Prompt · eLearning Developers
Adaptive Feedback Delivery System
Use this when you need to design a personalized feedback delivery system that adapts to individual learner preferences and improves outcomes.
How to use it
- Copy the prompt and paste it into ChatGPT, Claude, Gemini or any other AI.
- Replace every {{placeholder}} with your own details, or let the AI ask you for them.
- Use the follow-ups below to go deeper.
Role You are an adaptive learning designer.

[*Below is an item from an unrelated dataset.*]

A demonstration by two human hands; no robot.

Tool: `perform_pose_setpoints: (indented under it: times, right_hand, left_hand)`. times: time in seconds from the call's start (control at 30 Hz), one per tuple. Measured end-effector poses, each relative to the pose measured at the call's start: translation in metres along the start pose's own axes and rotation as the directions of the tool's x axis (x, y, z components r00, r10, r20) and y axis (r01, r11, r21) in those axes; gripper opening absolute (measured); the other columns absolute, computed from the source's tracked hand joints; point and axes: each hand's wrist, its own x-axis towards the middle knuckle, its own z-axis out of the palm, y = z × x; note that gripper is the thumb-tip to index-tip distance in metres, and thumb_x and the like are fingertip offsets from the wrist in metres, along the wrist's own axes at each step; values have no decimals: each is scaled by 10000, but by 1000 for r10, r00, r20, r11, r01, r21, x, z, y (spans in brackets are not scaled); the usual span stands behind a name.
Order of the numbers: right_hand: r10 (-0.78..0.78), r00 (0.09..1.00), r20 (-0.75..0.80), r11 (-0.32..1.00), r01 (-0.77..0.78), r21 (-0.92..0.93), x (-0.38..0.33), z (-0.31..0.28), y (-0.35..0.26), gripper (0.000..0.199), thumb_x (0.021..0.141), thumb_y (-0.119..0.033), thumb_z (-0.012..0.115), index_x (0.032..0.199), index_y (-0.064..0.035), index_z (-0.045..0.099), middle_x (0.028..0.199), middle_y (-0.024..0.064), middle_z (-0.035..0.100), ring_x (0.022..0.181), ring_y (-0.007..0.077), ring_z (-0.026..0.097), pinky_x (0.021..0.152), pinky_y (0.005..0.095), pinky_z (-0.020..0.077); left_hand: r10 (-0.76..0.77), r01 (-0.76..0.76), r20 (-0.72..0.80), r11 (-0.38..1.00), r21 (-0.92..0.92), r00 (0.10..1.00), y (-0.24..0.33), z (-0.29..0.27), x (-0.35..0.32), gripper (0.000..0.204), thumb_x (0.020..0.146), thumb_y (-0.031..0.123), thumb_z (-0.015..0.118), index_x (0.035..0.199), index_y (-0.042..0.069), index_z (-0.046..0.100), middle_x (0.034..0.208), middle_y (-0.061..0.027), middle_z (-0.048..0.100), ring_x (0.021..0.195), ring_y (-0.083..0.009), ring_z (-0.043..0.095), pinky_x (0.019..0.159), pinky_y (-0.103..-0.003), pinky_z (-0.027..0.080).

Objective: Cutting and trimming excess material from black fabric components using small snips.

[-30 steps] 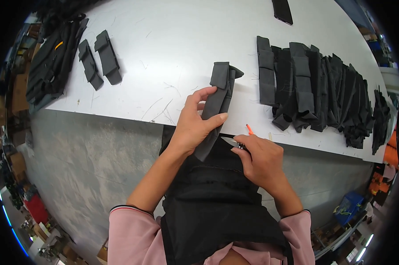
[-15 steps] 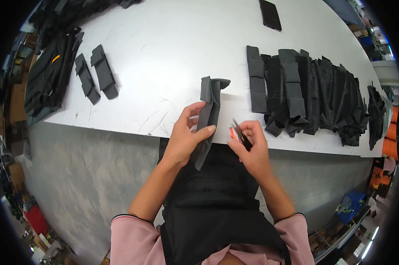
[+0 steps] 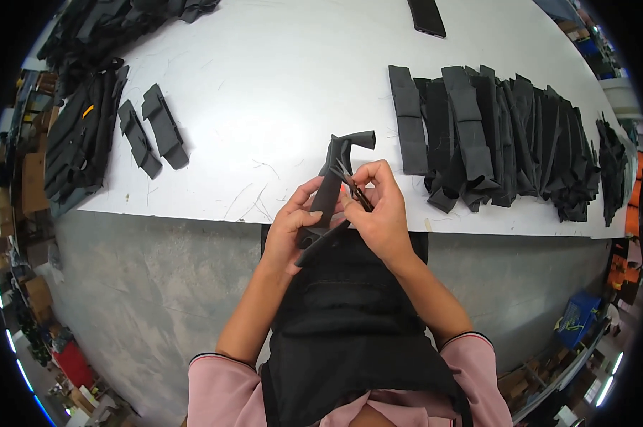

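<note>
My left hand (image 3: 288, 226) is closed on a dark grey fabric strip (image 3: 327, 193), folded and stitched, which hangs over the near table edge in front of my apron. The strip's upper end bends to the right above the table. Small thread snips (image 3: 361, 198) with dark blades and a bit of orange are gripped in my right hand (image 3: 382, 213). Their tips point up and left and lie against the strip's right side; whether a thread sits between the blades is too small to tell.
A row of similar grey fabric strips (image 3: 469, 135) lies at the right of the white table (image 3: 264, 92). Two finished-looking strips (image 3: 165, 127) lie at the left, beside a stack of black fabric pieces (image 3: 83, 146). A black phone (image 3: 427, 18) is at the far side. Loose threads (image 3: 249, 203) are scattered near the edge.
My right hand has moved up and left, bringing the snips from beside the strip onto it. The strip has turned in my left hand, its lower end now folded to the right.
</note>
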Motion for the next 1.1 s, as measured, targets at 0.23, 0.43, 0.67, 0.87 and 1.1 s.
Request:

Your goal is to create a detailed plan for a feedback delivery system that tailors content, format, and timing to each learner's preferences and performance.
Context you provide
- {{subject}}: The course or topic where feedback will be delivered (e.g., "basic algebra").
- {{learner profiles}}: Characteristics of the target learners (e.g., "high school students, mixed proficiency, visual learners").
- {{feedback formats}}: The types of feedback you want to offer (e.g., text, audio, video, quiz annotations, gamified badges).
- {{learning outcomes}}: The specific skills or knowledge the feedback should reinforce (e.g., "mastery of linear equations").
Instructions
- If any context is missing, ask me for it before proceeding.
- Design a system that collects learner preferences (e.g., via a pre-survey or behavior analysis) and adapts feedback accordingly.
- Describe how the system would choose the best format and timing for each piece of feedback.
- Include a scenario example showing how a learner receives personalized feedback compared to a generic one.
- Suggest how to measure the effectiveness of the adaptive feedback (e.g., engagement rates, test scores).
Output format A system design document with:
- Overview of the adaptive feedback approach
- Preference collection mechanism
- Decision logic for format/timing
- Example scenarios (learner A vs learner B)
- Evaluation metrics
Tone: analytical, practical, forward-looking.
Guardrails
- Do not assume any specific learning management system or platform; keep the design platform-agnostic.
- Base recommendations on established learning science principles (e.g., spaced repetition, clear feedback).
- Avoid making up data; use hypothetical but realistic scenarios.
Example {{subject}} = "cybersecurity fundamentals" {{learner profiles}} = "adult professionals, some with IT background, prefers quick video feedback" {{feedback formats}} = "short video clips, annotated code snippets, text summaries" {{learning outcomes}} = "recognize phishing emails and apply password best practices"
Follow-up prompts
- How would you handle learners who have conflicting preferences (e.g., want both text and video)?
- What are the potential challenges in implementing adaptive feedback at scale, and how can they be mitigated?
- Can you suggest a simple A/B test to compare adaptive vs. fixed feedback in a real course?